Replacing Animals with Bioreactors to Produce Meat and Breastmilk

“Cultivated meat will ultimately replace slaughtered food.” https://pivotfood.org/about/

The climate agenda is more than driving electric vehicles and replacing coal plants with windmills and solar. In order to get to ‘net zero’, scientists want to eliminate farming and raising animals for meat. They are being funded by investors and are making progress in bringing product to market. But will enough people eat these new lab-grown foods? If that’s all that’s available, we won’t have a choice.

This article claims that ‘consumers’ want these products.

According to GFI’s recently released annual report on alternative proteins, investors poured $5 billion into alternatives to seafood, meat, eggs and dairy items in 2021—a 60% increase from 2020.  Alternative protein companies have raised almost $11.1 billion in invested capital since 2010, according to GFI, with 73% of that ($8 billion) raised since 2020. 
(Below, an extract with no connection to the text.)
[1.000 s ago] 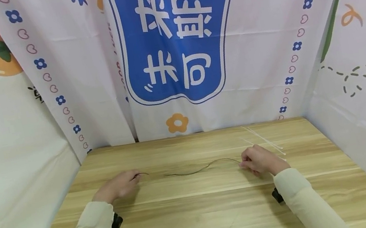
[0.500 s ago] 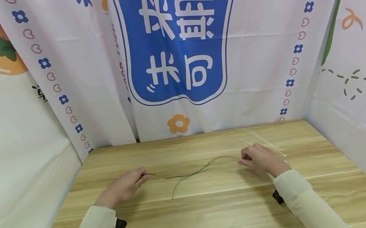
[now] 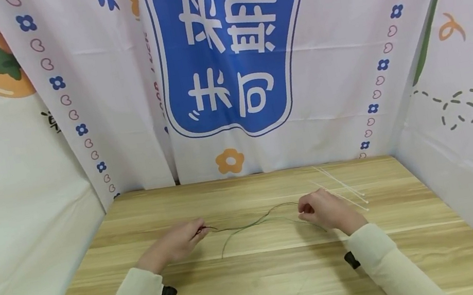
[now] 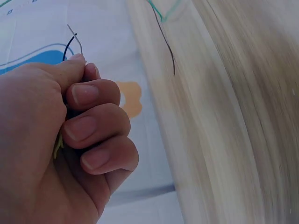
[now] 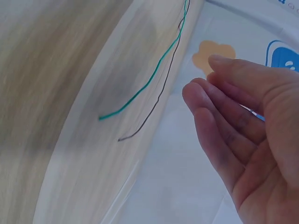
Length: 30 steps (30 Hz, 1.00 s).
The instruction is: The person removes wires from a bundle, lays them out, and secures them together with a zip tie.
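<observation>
My left hand (image 3: 183, 240) grips a small bundle of thin wires (image 4: 72, 42). A black end and a grey end stick out past the thumb, and a yellow-green part shows below the curled fingers; the rest is hidden in the fist. On the table a green wire (image 5: 148, 84) and a dark wire (image 5: 159, 98) lie across each other between my hands. My right hand (image 5: 247, 116) has its fingers loosely bent, with nothing between them, and hovers near the right ends of both wires.
Several thin white sticks or ties (image 3: 341, 183) lie at the back right of the wooden table (image 3: 260, 289). Printed white cloth (image 3: 341, 46) hangs behind the table and along both sides.
A green wire now rests across the dark one; it was not visible a second ago. My left hand has moved right with its bundle, and my right hand has shifted slightly left.
</observation>
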Each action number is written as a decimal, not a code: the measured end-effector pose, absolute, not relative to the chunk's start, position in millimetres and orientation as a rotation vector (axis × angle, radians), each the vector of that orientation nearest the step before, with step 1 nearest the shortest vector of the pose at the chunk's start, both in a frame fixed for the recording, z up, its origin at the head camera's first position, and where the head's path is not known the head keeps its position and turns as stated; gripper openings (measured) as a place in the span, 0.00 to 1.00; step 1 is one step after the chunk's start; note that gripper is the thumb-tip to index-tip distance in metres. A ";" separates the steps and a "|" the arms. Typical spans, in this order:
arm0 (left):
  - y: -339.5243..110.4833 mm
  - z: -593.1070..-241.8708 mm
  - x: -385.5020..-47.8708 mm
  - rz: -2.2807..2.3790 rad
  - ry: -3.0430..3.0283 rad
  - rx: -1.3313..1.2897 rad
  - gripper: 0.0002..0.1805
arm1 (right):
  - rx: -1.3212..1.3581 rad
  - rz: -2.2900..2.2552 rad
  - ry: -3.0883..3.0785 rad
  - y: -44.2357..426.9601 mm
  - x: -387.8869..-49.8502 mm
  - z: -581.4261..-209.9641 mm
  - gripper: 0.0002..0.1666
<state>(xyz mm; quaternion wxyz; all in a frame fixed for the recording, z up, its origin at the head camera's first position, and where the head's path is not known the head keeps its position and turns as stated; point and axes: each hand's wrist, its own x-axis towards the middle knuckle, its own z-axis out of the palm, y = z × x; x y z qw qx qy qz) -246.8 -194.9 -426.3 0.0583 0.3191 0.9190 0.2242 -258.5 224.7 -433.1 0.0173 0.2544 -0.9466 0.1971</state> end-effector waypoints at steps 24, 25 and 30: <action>-135.8 -438.1 -236.2 0.741 2.710 1.157 0.14 | 1.041 0.765 -2.877 181.4 -244.3 -424.7 0.06; -133.8 -438.5 -235.2 0.736 2.700 1.152 0.15 | 1.057 0.781 -2.873 179.7 -243.2 -424.0 0.07; -124.7 -441.3 -230.7 0.726 2.639 1.100 0.19 | 1.120 0.830 -2.853 169.2 -238.8 -420.4 0.09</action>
https://www.winsightgrocerybusiness.com/industry-partners/alternative-proteins-raked-5-billion-investment-2021

Cultured meat is not a new idea and has been proposed since at least the 1930s. Perhaps it is inevitable that real steaks and chicken and bacon will become food that only the elites will be able to afford.

Here are the facts.

  • Powerful people control which industries get necessary operating and development funding.
  • The UN and the IPCC are both pushing a mostly plant based diet and the phasing out of meat to save the planet.
  • Investors are siding with climate activists and switching funding away from fossil fuels and soon, farms and ranches.
  • Most people are dependent on what they buy in stores for our food supply.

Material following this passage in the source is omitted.